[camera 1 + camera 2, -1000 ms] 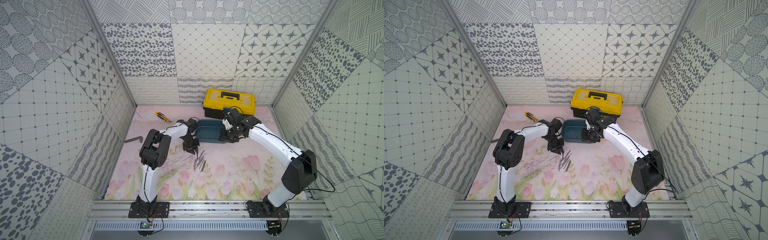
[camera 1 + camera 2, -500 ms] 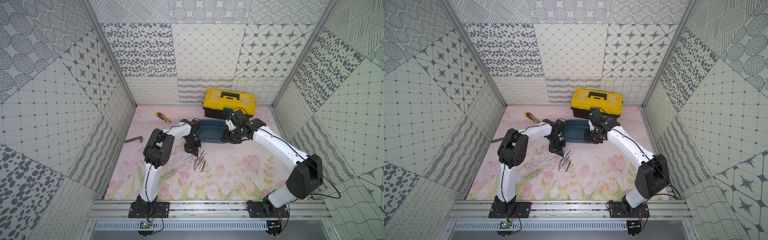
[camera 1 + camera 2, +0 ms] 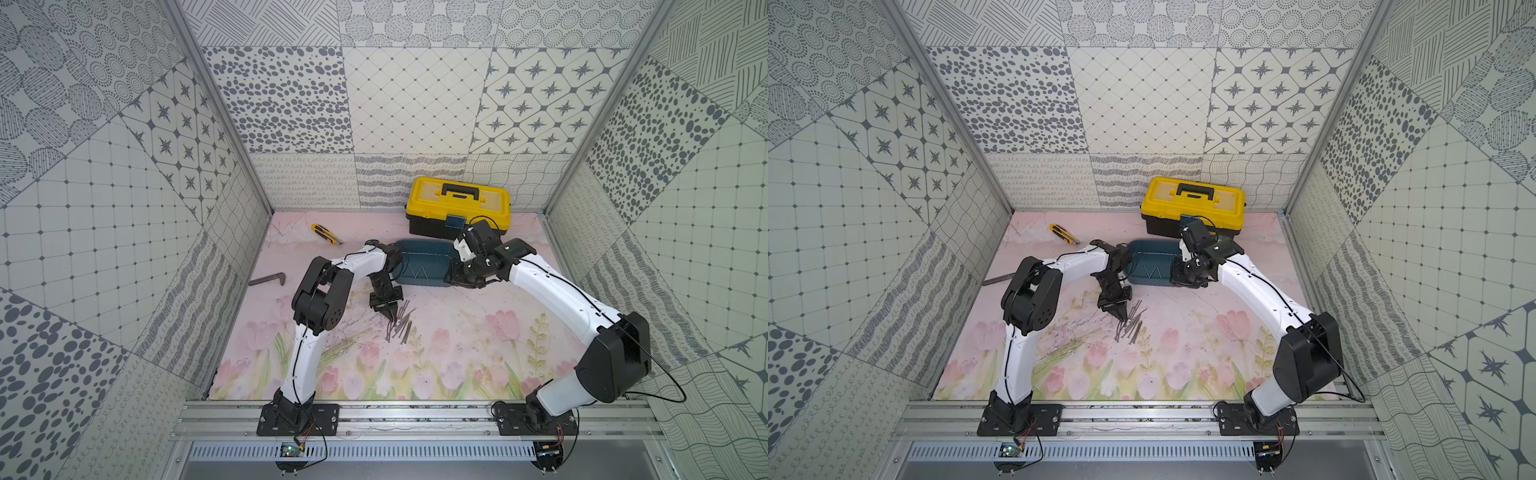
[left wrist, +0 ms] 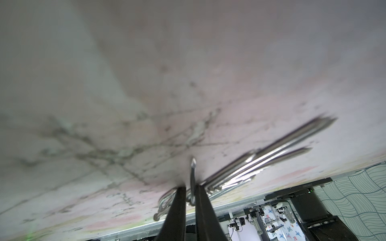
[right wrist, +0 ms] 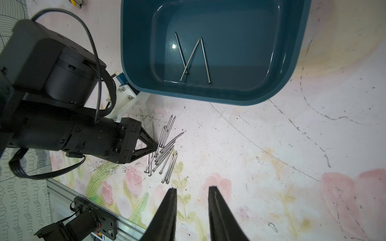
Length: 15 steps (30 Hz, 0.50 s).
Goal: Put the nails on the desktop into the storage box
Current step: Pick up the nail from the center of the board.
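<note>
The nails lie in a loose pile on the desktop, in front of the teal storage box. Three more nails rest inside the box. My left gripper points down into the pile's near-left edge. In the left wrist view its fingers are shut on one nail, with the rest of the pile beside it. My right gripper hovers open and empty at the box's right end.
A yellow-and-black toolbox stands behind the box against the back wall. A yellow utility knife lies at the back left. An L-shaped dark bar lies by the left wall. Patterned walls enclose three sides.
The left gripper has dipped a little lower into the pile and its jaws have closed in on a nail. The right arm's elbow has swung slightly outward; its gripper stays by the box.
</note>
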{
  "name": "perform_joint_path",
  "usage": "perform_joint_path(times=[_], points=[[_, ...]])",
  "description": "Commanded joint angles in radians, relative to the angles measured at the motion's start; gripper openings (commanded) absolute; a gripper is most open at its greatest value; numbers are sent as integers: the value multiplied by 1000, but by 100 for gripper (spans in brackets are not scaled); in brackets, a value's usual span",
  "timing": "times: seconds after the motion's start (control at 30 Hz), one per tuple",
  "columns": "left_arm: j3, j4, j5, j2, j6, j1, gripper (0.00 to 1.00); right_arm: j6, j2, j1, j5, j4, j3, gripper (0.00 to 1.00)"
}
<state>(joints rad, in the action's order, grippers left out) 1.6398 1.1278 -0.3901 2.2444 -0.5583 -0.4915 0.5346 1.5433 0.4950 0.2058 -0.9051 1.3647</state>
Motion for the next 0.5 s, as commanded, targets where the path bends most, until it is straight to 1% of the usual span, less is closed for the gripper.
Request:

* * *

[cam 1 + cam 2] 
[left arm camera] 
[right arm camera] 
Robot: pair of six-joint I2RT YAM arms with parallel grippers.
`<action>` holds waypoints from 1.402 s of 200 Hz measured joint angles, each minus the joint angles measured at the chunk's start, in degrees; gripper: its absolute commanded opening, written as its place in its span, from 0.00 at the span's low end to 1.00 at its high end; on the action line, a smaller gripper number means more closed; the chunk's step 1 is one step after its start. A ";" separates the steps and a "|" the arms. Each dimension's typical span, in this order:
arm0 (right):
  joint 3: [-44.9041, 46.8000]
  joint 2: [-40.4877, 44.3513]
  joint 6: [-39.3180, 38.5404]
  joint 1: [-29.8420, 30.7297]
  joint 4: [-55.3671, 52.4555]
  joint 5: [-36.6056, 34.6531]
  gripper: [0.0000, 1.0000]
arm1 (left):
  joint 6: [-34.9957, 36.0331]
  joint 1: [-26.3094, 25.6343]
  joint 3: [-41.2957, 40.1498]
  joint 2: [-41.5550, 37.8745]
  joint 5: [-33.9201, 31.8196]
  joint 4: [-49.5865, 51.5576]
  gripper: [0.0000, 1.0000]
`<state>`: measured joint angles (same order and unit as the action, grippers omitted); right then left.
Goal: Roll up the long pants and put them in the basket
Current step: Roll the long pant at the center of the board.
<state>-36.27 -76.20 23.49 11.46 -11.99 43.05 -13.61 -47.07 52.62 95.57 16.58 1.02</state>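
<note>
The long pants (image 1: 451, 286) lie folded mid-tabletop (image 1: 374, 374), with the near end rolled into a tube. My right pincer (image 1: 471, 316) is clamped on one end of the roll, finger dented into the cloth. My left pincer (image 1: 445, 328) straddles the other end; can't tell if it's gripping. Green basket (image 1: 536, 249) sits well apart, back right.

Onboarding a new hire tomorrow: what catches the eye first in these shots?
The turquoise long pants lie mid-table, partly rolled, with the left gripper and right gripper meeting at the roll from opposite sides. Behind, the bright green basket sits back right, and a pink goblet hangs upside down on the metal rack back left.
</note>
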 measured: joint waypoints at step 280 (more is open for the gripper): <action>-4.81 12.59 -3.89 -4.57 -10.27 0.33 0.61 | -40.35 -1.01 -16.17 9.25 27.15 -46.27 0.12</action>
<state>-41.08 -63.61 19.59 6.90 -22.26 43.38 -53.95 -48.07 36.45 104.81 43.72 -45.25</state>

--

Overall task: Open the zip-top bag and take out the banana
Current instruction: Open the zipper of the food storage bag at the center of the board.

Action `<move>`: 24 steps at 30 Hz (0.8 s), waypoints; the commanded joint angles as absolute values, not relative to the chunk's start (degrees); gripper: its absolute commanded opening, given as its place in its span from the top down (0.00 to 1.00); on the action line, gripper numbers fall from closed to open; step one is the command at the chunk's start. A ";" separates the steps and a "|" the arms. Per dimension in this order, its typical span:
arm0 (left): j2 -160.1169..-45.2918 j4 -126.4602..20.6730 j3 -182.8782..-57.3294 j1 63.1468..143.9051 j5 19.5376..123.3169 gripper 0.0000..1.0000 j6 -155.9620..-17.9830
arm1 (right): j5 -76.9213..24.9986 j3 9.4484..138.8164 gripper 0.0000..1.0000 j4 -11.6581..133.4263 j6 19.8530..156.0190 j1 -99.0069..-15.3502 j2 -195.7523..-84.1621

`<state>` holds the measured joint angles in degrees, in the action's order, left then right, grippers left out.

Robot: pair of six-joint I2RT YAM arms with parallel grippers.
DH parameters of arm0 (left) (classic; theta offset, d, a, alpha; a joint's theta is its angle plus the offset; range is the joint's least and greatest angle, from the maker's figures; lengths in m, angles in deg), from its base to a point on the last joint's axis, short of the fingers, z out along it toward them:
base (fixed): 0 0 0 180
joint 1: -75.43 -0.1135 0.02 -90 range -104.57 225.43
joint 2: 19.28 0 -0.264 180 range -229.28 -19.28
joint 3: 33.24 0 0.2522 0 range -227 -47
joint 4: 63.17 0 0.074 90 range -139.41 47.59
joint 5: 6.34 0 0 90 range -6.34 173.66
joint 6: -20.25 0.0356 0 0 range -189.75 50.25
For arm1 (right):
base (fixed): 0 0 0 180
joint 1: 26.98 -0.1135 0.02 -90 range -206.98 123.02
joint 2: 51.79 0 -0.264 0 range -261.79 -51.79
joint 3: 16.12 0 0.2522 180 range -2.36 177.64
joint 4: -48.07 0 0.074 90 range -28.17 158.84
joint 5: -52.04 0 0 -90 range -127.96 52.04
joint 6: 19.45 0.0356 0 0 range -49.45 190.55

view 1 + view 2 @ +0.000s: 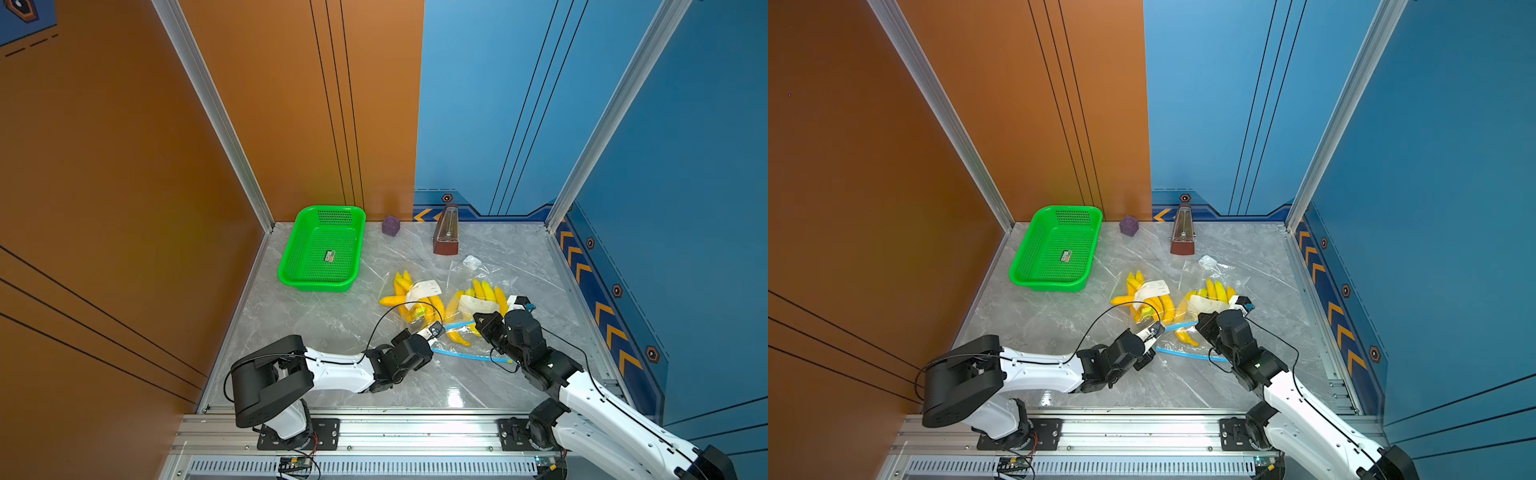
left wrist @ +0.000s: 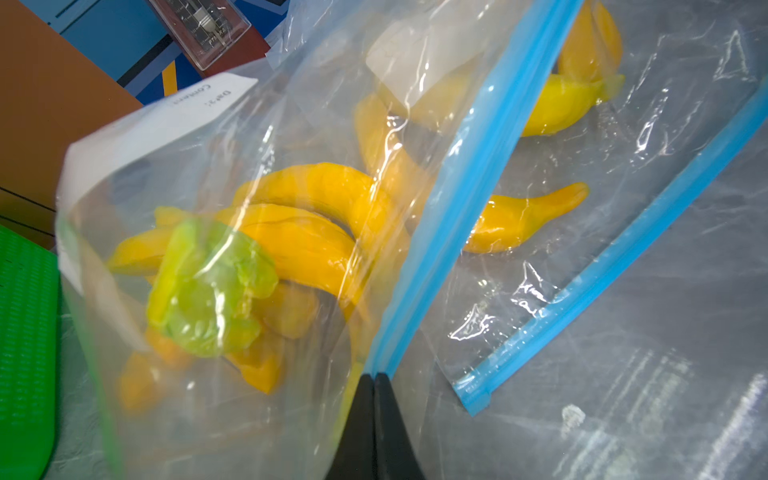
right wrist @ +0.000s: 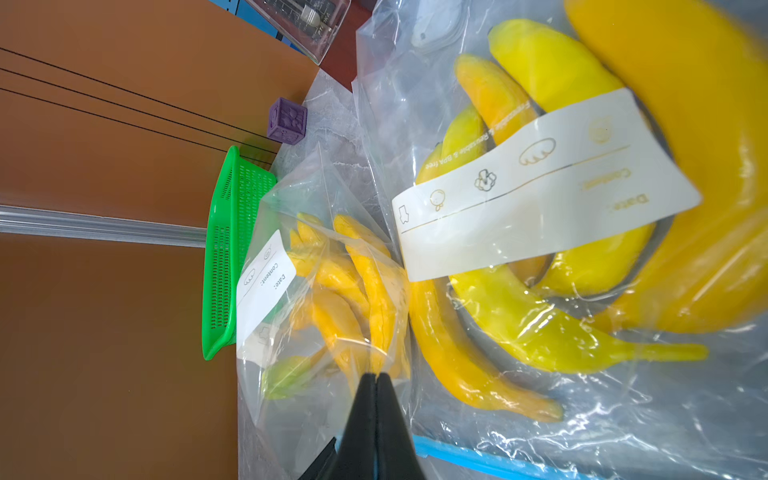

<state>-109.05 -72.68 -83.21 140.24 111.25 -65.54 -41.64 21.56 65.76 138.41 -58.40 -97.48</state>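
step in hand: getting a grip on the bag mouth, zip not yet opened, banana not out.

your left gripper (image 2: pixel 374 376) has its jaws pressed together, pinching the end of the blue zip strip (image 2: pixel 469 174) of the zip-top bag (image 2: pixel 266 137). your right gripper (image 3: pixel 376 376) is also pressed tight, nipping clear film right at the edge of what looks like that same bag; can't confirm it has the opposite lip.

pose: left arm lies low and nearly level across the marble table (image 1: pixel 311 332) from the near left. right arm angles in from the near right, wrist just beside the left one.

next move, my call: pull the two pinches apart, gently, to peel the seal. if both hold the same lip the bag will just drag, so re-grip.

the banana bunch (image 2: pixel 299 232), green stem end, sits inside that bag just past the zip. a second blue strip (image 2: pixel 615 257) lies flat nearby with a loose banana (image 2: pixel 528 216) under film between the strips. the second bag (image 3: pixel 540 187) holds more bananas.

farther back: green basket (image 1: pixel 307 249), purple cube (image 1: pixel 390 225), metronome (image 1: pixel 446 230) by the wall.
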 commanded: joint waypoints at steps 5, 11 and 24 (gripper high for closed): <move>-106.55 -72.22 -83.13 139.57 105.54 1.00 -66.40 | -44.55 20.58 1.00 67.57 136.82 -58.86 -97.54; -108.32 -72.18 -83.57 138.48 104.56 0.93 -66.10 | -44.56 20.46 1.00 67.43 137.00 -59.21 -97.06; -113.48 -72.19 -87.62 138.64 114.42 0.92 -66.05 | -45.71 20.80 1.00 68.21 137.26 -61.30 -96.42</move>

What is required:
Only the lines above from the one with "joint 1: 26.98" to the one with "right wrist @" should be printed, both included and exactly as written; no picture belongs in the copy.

Response to this exercise:
joint 1: 26.98 -0.1135 0.02 -90 range -206.98 123.02
joint 2: 51.79 0 -0.264 0 range -261.79 -51.79
joint 3: 16.12 0 0.2522 180 range -2.36 177.64
joint 4: -48.07 0 0.074 90 range -28.17 158.84
joint 5: -52.04 0 0 -90 range -127.96 52.04
joint 6: 19.45 0.0356 0 0 range -49.45 190.55

view 1 + view 2 @ +0.000s: 
left wrist @ +0.000s: 
right wrist @ +0.000s: 

With that, the answer is complete.